Hi there,
This week, we'll take a look at signs that show you're improving. Oh, and don't miss the TSR community hangout tomorrow!

Mentor Monologue

I can wholeheartedly recommend The Bike Shed podcast to any software developer. It's such a treasure trove of engineering experience. Case in point: In the same episode 294 from 2021 that I referenced in a past newsletter, you can find another discussion that is highly relevant, especially for junior engineers.

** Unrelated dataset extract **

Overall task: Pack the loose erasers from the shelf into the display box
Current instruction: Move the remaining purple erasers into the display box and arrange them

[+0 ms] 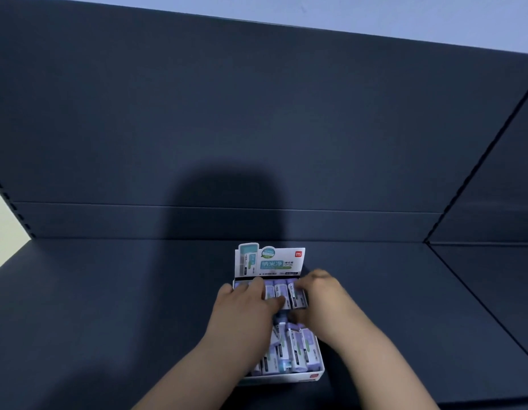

The question that triggered this discussion was "How do you know that you're improving?"
Pondering this question myself, I came up with 10 aspects that will help you answer it.
  1. With improving skills, you will deliver results of better quality. This quality might manifest in a simple metric such as a lesser amount of bugs in your code. On a more general but also more important level, your code will have a higher degree of maintainability.
  2. Another sign that you're improving is higher accuracy. For example, you'll become better at estimating necessary effort. This will enable you to meet deadlines (as long as they're realistic to begin with) more easily and precisely.
  3. Increasing velocity is another improvement that will allow you to achieve more in less time. In the podcast, Chris Toomey quotes cycling wisdom: "It never gets easier. You just get faster."
  4. At this point, I find it important to note that improvement shouldn't be limited to your technical abilities only. Communication is one of the so-called "soft skills" that will also indicate if you're making progress. For example, the more senior you become, the more you will find yourself running meetings, and explaining complex systems to less technical people.
  5. A few years into your career, you'll smile when you look back at what made you anxious as a beginner. Alongside your skills, your confidence will improve as well. You'll feel more comfortable handling unfamiliar code or getting into new technologies.
  6. Improving analytical skills will help you dissect and understand technologies quicker and more deeply. Coupled with your growing experience, they will also allow you to apply critical thinking to existing or proposed solutions.
  7. Synthesis, counterpart and complement to analysis at the same time, means to assemble existing pieces to something new. Your growth will show when you propose, design and build new creative solutions.
  8. Yet another trait of more senior engineers is that they take on more responsibility. They hold themselves and their team accountable for the results they agreed to deliver. Even individual contributors without formal power in a team can practice leadership this way.
  9. A more subtle ability that will emerge over time is intuition. You will develop a gut feeling that, combined with your objective know-how, will help you make better decisions.
  10. There is not a single engineer in the world who doesn't deal with other humans. That's why I picked empathy as the final entry in this list. Being able to pick up on signals from your coworkers, to gently integrate newcomers in your team, and to relate to people across and beyond your organization are just as important skills as the previous ones.
In summary, there are many criteria that reflect your personal development. Mind you, not all of them will grow at the same rate or the same time. But checking in on them on a regular basis can be a great motivator.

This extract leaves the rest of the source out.